High Season for Spies () is a 1966 Eurospy film directed by Julio Coll and starring Antonio Vilar, Letícia Román and Peter van Eyck. It was made as a co-production between Portugal, Spain and West Germany. The film's action takes place around Lisbon, and concerns attempts by various secret agents to steal a formula.

Plot 
In Lisbon, Professor Zandor developed a groundbreaking formula on behalf of the industrialist Bardot: He succeeded in producing a steel mixture that is completely bulletproof and, as a result, makes conventional weapons ineffective. In doing so, he gets all kinds of agents from different countries on their toes, but also crooks who are not only after the formula for the fantastic alloy, but also after Professor Z himself. One day, the brilliant scientist is kidnapped straight from his laboratory, and those present, Ellen Green, Zandor's assistant, and Mr. Bardot himself, are witnesses. Zandors client now fears that the groundbreaking formula could be leaked to a foreign power. The most important nations then send their best people to the Portuguese capital, including Jack Haskins from the USA and Pierre Genet from France. Both men have known each other for some time and sometimes cooperate, but have also appeared as competitors.
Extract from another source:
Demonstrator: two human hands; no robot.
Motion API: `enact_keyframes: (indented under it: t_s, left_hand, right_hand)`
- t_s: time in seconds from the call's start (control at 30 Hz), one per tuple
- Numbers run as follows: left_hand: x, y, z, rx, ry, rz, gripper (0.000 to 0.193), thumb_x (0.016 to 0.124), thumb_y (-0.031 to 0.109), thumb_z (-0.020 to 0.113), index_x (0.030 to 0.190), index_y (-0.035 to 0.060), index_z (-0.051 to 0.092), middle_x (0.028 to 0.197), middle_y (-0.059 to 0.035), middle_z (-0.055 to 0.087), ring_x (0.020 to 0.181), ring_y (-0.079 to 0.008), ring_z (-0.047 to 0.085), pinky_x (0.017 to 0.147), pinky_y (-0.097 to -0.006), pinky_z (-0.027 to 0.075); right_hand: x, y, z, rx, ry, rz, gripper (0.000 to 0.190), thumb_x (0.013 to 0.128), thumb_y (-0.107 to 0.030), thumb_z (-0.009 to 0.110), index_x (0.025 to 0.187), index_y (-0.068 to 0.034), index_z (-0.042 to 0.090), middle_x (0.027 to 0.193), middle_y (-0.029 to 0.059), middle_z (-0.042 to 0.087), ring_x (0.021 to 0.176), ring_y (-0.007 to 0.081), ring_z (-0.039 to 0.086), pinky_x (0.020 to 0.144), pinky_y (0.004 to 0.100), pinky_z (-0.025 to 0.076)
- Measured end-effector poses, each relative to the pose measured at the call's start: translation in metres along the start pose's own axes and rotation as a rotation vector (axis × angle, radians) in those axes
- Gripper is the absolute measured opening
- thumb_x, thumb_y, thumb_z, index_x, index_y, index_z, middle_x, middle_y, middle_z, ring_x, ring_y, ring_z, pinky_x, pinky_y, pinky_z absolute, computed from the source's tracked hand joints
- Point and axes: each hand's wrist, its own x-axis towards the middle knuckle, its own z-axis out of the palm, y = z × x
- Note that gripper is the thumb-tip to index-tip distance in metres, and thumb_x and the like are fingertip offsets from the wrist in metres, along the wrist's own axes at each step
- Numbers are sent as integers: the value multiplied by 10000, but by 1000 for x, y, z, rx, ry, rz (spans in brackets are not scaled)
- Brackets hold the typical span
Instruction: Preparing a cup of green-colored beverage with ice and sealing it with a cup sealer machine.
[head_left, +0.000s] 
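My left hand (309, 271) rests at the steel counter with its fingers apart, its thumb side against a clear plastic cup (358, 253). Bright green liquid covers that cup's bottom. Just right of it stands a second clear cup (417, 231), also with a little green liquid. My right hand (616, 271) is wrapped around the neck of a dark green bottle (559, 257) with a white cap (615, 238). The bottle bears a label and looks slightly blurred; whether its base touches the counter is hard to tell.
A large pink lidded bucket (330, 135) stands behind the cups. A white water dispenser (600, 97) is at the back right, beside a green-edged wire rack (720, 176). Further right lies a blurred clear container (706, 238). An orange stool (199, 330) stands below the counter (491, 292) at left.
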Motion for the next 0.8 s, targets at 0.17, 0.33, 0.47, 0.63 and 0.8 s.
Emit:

The events have led to the fact that now Lisbon is not only a fairground for spies, but also various dark figures arrive on site, including a certain Johannsson, the head of a gang, as well as the opaque Jenny Renoir and the unscrupulous killer Peterson. Local Commissioner Oliveira has his hands full to ensure that his Lisbon does not turn into a battlefield anytime soon. France's agent Genet finds out how dangerous Johannsson is when, on arrival, he barely escapes an attack by Johannsson's men and is saved thanks to Haskins' mission. Haskin receives the first trace of Zander through a letter he discovers in Ellen's handbag. He is in danger himself, but cannot track down the professor. A splendid party that Bardot is hosting one evening brings everyone involved together for the first time: Haskins, Genet, Johannsson, Ellen Green, Jenny Renoir, Commissioner Oliveira and Mike Danham, a Bardot employee. In the course of the evening, Bardot becomes the victim of a sophisticated assassination attempt. Haskins and Genet discover clues that suggest a connection between the murder and knowledge of the formula of the invention. They also find out that an affair is simmering between Bardot's wife and Danham. Haskins confronts the two and coaxes them to admit that Mike is Bardot's killer. Before Haskins can find out more about the crime, the couple is shot by Johannsson.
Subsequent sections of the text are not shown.